The episode originally aired on September 1, 2016.

=== Fashion ===
In the workroom, RuPaul wears a red suite with white polka dots. For the main stage, RuPaul wears a long pink dress and a matching wig. For the fashion show, the contestants wear outfits with latex. Phi Phi O'Hara has a blue outfit with rubber ducks as accessories. She has a long blue wig. Roxxxy Andrews wears a long black dress and a long brown wig. Alyssa Edwards has a short yellow dress with images of pink lips. She has tall black boots and a large yellow wig. Katya wears a sea foam green-and-pink swimsuit with a cap on her head. Tatianna has a short black dress, matching boots, and a long dark wig. Alaska has a short black dress with long black gloves and a blonde wig. Ginger Minj has a long blue gown and a blonde wig. Detox wears a black-and-red outfit with gold chains hanging from her headpiece.

== Reception ==
Bianca Guzzo included the impersonations by Alaska, Alyssa Edwards, and Katya in IN Magazines 2018 list of the ten "most gag-worthy" Snatch Game performances. Paul Ciampanelli included Alaska's "profane" impersonation in Screen Rants 2021 list of the ten best Snatch Game performances. Ciampanelli said Alaska "had a witty rejoinder for everything Ru said to her during the challenge, sending Ru into fits of laughter and winning decisively". In 2022, the website's Dalton Norman said Alaska "chose to portray legendary screen star Mae West and she exquisitely lampooned the actresses personality to hilarious result".

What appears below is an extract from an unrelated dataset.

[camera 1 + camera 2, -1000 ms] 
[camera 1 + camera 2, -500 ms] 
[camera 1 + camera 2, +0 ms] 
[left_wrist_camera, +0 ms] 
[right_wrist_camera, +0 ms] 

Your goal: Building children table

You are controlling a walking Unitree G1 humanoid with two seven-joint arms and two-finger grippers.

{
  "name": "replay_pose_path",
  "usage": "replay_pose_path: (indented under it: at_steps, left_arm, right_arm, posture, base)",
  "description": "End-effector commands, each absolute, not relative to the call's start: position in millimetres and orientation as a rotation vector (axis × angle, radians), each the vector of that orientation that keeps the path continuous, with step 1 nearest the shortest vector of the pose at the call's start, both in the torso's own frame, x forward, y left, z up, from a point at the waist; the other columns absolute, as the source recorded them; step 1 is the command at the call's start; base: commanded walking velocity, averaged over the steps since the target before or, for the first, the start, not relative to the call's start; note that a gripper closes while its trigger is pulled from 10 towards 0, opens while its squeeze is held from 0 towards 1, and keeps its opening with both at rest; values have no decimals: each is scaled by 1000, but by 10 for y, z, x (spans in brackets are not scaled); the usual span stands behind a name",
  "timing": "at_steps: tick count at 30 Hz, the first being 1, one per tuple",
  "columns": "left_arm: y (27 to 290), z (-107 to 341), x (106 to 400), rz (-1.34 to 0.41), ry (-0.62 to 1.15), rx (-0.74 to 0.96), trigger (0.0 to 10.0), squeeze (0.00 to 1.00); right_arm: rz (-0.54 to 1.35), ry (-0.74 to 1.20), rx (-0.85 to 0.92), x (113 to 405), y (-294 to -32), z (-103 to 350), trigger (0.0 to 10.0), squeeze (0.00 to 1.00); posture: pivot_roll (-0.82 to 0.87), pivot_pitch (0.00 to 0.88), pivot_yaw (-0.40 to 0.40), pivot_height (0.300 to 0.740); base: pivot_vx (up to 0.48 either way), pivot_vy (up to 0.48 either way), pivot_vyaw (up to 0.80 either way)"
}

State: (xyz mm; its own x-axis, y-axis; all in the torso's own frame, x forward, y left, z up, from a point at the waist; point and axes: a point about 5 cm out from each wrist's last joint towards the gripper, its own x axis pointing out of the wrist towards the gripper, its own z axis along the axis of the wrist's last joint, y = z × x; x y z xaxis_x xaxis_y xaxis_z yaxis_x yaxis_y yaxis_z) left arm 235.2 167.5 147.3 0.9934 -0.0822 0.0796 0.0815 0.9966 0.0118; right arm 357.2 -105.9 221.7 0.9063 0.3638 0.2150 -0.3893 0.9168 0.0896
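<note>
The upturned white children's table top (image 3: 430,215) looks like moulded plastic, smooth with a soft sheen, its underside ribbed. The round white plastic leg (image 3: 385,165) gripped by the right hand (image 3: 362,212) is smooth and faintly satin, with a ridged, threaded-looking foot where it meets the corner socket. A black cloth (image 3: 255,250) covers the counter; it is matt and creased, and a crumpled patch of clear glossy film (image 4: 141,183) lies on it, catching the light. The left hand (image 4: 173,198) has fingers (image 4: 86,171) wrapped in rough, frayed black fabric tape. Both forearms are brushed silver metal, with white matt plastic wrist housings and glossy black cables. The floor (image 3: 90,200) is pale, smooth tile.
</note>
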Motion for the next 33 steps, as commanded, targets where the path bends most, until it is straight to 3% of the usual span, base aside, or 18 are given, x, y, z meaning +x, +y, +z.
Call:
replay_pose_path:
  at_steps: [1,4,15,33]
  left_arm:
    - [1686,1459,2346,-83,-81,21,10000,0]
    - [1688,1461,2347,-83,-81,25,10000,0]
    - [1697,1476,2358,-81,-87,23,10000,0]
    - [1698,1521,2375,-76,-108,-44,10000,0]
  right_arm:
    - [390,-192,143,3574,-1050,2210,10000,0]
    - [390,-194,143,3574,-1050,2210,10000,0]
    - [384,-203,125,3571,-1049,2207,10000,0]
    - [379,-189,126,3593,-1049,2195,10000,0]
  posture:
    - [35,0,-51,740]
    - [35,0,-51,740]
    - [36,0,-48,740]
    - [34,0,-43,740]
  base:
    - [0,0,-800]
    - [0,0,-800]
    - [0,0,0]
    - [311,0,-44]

Kevin O'Keeffe ranked the "Le Freak" performance number 86 in INTO Magazines 2018 "definitive ranking" of the Drag Race lip-syncs to date. Sam Brooks ranked the performance number 58 in The Spinoffs 2019 "definitive ranking" of 162 Drag Race lip-syncs to date. Bernardo Sim ranked the "Le Freak" performance number 16 in Out magazine's 2025 list of the 30 best lip-sync contests on All Stars. Sim said Alaska and Katya were "both looking totally insane but still giving us the full fantasy of what their characters were supposed to be. Mind-blowing, creative, and exciting." In a different article about Snatch Game winners, Sim said, "Alaska's impersonation of Mae West on All Stars 2 is widely considered one of the best performances in Drag Race herstory. Though there was never any doubt that Alaska was a talented and hilarious queen, this performance has gone down as one of the best Snatch Game moments of all time." He also called Katya's performance during the main challenge "one of the funniest and most epic impersonations in the herstory of the series".